In the material below, find the line that contains "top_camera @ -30" and the line that contains "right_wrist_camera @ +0", then write out exactly those two lines and everything between them.

Data to examine:
┌────────
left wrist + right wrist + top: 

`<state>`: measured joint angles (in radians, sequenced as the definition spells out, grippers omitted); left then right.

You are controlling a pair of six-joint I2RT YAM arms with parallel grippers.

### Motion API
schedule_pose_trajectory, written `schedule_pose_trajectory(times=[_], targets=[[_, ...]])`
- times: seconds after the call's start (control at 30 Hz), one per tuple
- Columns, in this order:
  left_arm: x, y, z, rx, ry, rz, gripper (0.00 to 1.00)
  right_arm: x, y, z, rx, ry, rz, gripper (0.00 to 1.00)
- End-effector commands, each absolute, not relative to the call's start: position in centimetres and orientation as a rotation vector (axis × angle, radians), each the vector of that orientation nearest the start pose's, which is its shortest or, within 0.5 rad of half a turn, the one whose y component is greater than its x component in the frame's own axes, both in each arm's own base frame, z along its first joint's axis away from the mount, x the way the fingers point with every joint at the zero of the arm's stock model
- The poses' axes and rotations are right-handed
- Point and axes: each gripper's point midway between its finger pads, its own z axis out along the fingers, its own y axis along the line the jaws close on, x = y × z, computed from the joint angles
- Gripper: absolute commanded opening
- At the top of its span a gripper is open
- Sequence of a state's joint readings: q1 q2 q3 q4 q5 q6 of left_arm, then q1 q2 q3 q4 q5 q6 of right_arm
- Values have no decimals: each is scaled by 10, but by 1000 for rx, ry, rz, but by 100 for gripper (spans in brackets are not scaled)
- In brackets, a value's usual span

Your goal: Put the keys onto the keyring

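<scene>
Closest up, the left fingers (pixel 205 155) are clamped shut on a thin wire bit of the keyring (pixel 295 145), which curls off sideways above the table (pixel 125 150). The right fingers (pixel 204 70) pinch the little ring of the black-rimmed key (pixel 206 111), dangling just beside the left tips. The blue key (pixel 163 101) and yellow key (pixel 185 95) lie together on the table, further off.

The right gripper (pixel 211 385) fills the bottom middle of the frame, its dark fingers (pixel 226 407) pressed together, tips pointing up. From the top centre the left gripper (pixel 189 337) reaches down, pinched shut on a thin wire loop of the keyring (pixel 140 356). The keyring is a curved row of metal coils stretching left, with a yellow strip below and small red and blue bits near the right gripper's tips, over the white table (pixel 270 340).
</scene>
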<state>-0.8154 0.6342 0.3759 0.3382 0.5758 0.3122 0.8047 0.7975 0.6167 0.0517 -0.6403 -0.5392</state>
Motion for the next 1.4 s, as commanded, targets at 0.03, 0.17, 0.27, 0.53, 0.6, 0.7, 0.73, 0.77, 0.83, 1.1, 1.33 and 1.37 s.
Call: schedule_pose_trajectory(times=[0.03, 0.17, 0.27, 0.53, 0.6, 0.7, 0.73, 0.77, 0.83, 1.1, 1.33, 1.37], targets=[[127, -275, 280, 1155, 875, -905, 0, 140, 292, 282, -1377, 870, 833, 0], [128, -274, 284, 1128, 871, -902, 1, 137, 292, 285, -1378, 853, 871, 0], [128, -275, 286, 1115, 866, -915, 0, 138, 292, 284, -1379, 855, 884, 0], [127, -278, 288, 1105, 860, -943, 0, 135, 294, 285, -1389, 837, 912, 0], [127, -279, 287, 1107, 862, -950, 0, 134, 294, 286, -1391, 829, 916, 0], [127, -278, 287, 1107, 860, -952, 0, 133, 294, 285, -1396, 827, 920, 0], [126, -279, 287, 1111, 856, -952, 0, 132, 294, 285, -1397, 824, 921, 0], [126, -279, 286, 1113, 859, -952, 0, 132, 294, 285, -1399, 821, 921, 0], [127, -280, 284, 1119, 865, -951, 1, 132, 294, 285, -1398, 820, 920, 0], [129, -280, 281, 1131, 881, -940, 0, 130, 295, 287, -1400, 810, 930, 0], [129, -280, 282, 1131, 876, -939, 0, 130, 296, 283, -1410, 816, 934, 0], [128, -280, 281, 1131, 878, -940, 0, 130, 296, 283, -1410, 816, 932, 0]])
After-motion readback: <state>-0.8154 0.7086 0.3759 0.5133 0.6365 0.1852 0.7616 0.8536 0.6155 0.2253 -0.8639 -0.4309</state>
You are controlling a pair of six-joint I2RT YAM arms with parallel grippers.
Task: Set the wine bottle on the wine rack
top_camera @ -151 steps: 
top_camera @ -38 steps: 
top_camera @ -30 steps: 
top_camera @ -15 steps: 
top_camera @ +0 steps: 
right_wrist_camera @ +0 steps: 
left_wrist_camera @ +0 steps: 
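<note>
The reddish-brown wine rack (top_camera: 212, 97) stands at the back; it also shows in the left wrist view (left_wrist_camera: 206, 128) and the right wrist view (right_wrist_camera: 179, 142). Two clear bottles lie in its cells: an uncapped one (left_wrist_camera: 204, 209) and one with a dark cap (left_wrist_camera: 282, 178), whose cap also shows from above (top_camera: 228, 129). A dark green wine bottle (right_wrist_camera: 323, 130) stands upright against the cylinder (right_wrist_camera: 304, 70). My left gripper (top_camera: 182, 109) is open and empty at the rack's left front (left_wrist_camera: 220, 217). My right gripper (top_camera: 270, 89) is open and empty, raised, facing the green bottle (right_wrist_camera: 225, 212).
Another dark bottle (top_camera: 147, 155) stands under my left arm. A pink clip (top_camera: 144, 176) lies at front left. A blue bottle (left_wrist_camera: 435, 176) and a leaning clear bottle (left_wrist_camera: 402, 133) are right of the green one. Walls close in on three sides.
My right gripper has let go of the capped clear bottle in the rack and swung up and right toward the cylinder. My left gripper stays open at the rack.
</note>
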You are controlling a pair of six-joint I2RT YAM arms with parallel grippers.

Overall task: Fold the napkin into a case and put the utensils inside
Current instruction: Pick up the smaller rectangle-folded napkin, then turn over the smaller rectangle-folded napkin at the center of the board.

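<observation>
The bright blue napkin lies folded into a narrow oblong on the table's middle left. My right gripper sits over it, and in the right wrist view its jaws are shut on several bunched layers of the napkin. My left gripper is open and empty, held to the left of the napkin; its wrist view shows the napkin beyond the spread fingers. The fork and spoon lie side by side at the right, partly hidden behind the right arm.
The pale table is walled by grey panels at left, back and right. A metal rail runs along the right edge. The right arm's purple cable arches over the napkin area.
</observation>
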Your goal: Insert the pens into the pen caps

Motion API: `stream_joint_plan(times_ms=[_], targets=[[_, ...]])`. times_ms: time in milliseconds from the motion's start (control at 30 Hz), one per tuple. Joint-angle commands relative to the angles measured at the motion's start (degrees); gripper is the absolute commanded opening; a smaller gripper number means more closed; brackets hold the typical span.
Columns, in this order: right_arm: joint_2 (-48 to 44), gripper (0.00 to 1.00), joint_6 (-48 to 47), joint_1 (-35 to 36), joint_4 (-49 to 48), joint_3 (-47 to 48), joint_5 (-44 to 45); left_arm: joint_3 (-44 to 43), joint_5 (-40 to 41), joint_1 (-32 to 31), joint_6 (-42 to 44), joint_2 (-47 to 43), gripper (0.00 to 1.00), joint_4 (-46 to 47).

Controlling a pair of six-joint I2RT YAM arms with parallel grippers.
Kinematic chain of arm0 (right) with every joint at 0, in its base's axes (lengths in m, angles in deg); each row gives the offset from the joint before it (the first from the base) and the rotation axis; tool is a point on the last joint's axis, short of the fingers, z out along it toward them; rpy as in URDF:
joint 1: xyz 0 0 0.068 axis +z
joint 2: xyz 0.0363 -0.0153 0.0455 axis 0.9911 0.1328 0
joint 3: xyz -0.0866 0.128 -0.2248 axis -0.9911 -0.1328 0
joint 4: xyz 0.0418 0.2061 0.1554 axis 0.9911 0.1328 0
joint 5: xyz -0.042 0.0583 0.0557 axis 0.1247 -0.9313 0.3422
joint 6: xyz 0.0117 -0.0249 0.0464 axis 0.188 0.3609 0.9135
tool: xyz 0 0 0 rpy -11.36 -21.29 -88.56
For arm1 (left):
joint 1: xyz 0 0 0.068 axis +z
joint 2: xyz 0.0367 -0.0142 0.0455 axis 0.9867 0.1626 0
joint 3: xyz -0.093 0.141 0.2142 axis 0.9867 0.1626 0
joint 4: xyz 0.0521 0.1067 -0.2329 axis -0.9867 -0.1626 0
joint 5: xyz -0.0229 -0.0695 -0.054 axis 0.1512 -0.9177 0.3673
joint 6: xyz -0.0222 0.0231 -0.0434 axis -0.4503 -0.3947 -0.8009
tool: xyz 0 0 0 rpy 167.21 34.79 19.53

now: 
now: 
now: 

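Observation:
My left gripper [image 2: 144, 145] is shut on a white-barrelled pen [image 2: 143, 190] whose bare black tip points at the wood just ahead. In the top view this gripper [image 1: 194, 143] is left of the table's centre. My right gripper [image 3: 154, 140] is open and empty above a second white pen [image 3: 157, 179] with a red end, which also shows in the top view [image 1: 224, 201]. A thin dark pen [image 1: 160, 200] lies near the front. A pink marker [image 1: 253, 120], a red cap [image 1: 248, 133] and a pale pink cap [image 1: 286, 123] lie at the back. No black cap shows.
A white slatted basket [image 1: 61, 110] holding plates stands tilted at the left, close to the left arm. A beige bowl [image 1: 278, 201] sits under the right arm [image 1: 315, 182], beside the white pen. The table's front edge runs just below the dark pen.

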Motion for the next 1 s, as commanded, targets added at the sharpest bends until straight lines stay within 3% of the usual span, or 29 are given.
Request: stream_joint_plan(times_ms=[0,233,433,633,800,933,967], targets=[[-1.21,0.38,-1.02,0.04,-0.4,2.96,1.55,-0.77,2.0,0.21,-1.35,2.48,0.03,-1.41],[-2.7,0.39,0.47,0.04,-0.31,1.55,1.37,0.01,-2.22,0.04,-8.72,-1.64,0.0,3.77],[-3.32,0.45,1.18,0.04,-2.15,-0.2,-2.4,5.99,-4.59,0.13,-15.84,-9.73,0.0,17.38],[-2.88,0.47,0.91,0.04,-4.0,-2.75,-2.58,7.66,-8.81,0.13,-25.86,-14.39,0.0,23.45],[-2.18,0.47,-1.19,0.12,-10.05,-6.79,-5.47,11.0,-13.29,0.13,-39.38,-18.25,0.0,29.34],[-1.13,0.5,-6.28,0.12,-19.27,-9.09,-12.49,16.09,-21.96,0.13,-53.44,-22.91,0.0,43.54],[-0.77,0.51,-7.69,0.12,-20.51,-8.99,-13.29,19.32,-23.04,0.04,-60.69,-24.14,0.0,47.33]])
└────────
Response area:
top_camera @ -30 steps: 
top_camera @ -15 steps: 
top_camera @ +0 steps: 
right_wrist_camera @ +0 steps: 

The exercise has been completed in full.